A estas tácticas de construcción de las imágenes se suman su predilección por la combinación (y confusión) de transparencia y reflejo en los escaparates o ventanales, de campos de visión en parabrisas y retrovisores, de códigos de representación en vallas publicitarias, fotografías promocionales o las mencionadas pantallas de televisión, que se incrustan en la imagen principal a modo del clásico “cuadro dentro del cuadro”. Todo ello está ya en las primeras décadas de actividad de Friedlander, que son las más brillantes.

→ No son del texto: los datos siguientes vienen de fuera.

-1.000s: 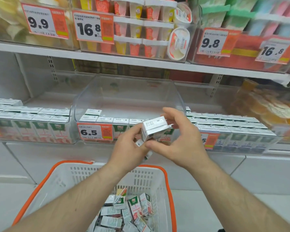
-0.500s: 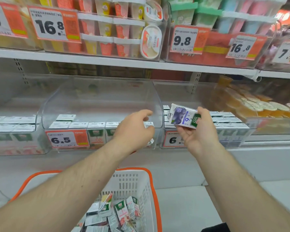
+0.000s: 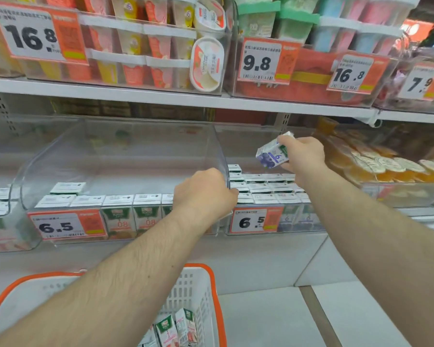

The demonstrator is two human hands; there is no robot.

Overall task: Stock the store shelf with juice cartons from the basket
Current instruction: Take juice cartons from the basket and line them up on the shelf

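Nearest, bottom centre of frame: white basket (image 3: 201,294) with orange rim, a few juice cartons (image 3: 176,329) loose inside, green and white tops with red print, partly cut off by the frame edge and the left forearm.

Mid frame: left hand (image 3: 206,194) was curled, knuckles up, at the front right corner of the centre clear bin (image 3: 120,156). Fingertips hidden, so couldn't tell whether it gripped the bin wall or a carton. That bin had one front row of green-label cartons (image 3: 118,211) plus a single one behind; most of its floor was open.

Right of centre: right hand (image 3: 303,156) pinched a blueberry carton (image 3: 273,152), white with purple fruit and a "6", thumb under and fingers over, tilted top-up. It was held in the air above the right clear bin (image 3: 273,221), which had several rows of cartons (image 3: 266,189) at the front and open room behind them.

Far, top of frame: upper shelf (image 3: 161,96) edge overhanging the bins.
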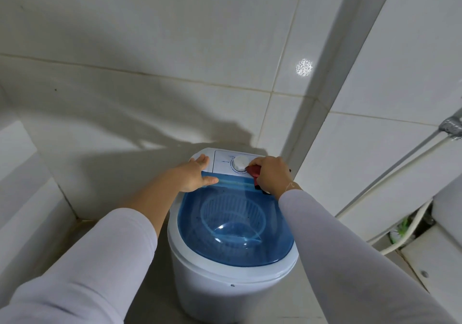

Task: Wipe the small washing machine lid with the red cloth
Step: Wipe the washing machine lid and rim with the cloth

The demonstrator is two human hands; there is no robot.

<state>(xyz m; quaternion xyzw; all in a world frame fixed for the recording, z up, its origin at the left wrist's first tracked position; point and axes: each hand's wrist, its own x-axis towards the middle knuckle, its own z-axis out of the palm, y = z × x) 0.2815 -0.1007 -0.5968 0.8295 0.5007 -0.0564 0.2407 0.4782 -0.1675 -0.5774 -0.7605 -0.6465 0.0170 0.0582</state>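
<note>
Washing-machine lid point(235, 226), a translucent blue domed plastic cover, sits shut on top of a small white round plastic washing machine point(220, 291) that stands on the pale tiled floor point(100, 98) near a corner of white tiled wall point(400, 73). Through the blue plastic a pale slotted spin basket point(232, 213) shows inside the tub. Behind the lid lies the white control panel point(225, 163), with a round white dial point(241, 163) on its right part.

From the head view, the left hand point(193, 175) lies flat with its fingers spread and released, the palm on the far left edge of the lid and the fingertips reaching onto the white panel, the thumb pointing along the lid's rear edge. The right hand point(272, 173) is clenched around a bunched red cloth point(254, 172), which pokes out between fingers and thumb and touches the panel just beside the dial, at the rear right corner of the lid. Both forearms wear light lilac-white sleeves point(350, 248); the left one is pushed up above the forearm.

A white hose point(410, 228) runs down the wall at right.
</note>
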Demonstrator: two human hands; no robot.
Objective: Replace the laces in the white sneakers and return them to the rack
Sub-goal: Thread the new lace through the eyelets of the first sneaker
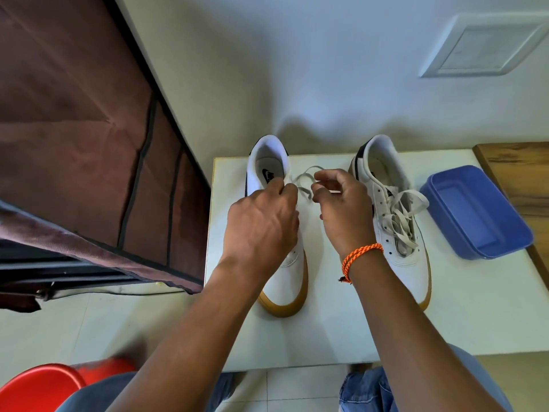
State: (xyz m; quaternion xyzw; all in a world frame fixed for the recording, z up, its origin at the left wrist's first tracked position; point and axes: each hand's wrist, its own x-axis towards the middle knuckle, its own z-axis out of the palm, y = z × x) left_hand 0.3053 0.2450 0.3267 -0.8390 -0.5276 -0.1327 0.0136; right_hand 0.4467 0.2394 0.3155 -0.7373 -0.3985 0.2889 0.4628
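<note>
We work on the left sneaker [282,272] on the tabletop [463,307]: left hand [261,224] pinches the lace [303,181] at the collar, right hand [344,212] curls round its other end. Looks like tying or untying at the top eyelets. The right sneaker [395,221] sits beside, loosely laced. Next needs both ends pulled evenly.

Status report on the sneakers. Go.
Left hand and right hand both pinching the lace over left sneaker. Right sneaker loosely laced. Blue tub alongside, not obstructing.
</note>
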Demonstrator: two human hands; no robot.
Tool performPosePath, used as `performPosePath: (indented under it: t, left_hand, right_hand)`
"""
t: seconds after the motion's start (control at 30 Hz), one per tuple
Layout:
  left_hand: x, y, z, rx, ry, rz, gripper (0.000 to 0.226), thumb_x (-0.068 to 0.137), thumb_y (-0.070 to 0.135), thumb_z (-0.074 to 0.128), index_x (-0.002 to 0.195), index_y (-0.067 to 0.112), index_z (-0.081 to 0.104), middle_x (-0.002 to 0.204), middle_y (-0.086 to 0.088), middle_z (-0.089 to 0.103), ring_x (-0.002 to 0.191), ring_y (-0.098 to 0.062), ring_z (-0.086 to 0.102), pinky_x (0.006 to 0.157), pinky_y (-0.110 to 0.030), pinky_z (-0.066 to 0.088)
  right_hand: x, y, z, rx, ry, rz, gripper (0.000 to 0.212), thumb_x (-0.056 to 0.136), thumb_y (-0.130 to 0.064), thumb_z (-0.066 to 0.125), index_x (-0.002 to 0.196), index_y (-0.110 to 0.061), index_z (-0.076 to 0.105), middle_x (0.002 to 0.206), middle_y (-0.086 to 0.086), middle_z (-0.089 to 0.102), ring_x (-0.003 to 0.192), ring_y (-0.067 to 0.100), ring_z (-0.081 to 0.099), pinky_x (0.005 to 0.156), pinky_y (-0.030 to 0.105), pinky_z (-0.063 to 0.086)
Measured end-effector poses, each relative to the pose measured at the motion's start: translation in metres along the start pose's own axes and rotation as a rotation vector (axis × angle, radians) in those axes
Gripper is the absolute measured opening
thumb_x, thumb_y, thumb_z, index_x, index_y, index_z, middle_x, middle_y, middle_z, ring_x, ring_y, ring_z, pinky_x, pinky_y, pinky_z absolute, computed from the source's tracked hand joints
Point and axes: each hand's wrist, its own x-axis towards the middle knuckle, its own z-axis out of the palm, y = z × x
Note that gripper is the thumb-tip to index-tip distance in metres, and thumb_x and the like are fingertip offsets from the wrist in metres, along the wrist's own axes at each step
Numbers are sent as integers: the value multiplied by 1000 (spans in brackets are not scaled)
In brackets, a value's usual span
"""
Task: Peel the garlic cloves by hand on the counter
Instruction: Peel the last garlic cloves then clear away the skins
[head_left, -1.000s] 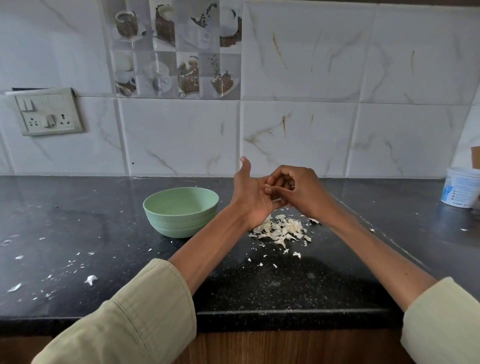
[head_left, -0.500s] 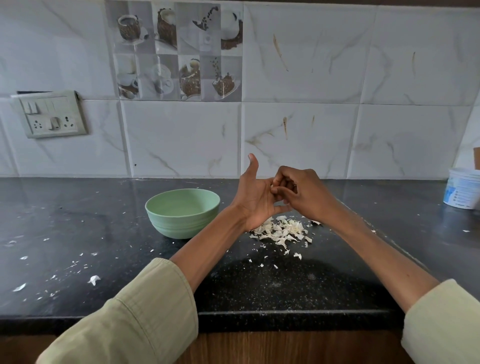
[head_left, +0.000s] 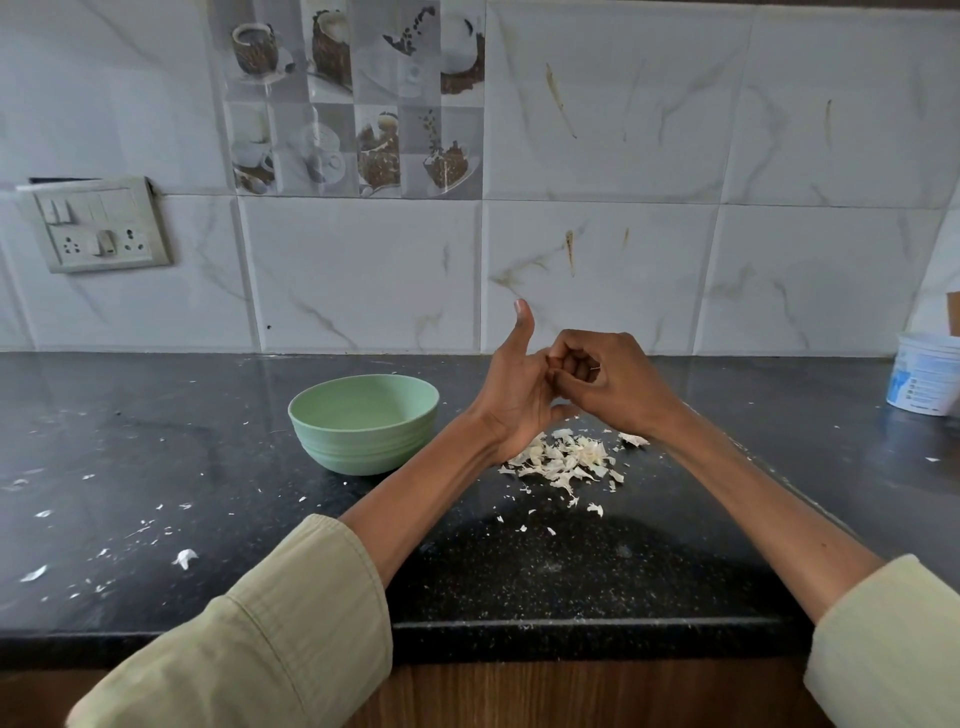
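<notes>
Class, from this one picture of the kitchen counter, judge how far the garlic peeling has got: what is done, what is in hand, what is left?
Done: a pile of papery skins lies on the counter, so some peeling has happened. In hand: the left hand and right hand meet above it, right fingers curled; what they hold is hidden. Left: unclear; no unpeeled cloves show, and the green bowl looks empty.

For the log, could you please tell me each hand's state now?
Left hand: thumb up, fingers hidden; cannot be told.
Right hand: fingers curled at the left palm; contents hidden.

Left hand (head_left: 514, 395) thumb up; right hand (head_left: 602, 384) curled — touching it.
</notes>
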Motion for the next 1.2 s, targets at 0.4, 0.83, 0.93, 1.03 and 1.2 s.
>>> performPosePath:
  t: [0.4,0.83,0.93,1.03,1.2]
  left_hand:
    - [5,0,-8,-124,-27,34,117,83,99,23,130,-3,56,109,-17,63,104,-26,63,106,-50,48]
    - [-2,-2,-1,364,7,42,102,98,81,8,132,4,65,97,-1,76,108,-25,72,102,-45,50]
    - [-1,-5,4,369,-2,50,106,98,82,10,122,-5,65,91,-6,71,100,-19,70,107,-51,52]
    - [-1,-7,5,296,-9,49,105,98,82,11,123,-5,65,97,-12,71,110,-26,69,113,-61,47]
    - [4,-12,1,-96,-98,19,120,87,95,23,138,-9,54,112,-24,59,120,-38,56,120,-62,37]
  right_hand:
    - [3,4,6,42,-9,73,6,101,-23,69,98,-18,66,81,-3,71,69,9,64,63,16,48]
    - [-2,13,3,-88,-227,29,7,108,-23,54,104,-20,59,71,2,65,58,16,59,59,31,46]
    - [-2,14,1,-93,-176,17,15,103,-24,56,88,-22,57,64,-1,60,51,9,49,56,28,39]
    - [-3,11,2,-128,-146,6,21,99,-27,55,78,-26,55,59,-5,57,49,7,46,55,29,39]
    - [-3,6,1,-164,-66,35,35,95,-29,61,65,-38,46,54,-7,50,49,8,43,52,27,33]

Su trabajo nunca ha perdido la calidad pero en mi opinión fue perdiendo capacidad de sorprender. Su carrera es larga (86 años hoy) y prolífica, y la exposición muy amplia, aunque no tanto como la que le consagró Caixaforum Barcelona en 2007, lo que plantea un dilema que podríamos extender a otras muchas trayectorias artísticas: ¿cómo las ponemos mejor en valor? ¿Ignoramos las etapas en que hacen aparición las reiteraciones o los decaimientos? Aquí no vemos los trabajos iniciales, comerciales, pero pesan demasiado los conjuntos que realiza a partir de los años ochenta –retratos, paisajes–, en los que la mirada se “estabiliza” y se hace más convencional salvo cuando retoma sus propios estilemas en recorridos urbanos o por carretera (America by Car), de manera que se rebaja el protagonismo de sus obras más retadoras y, a pesar del tiempo transcurrido, actuales.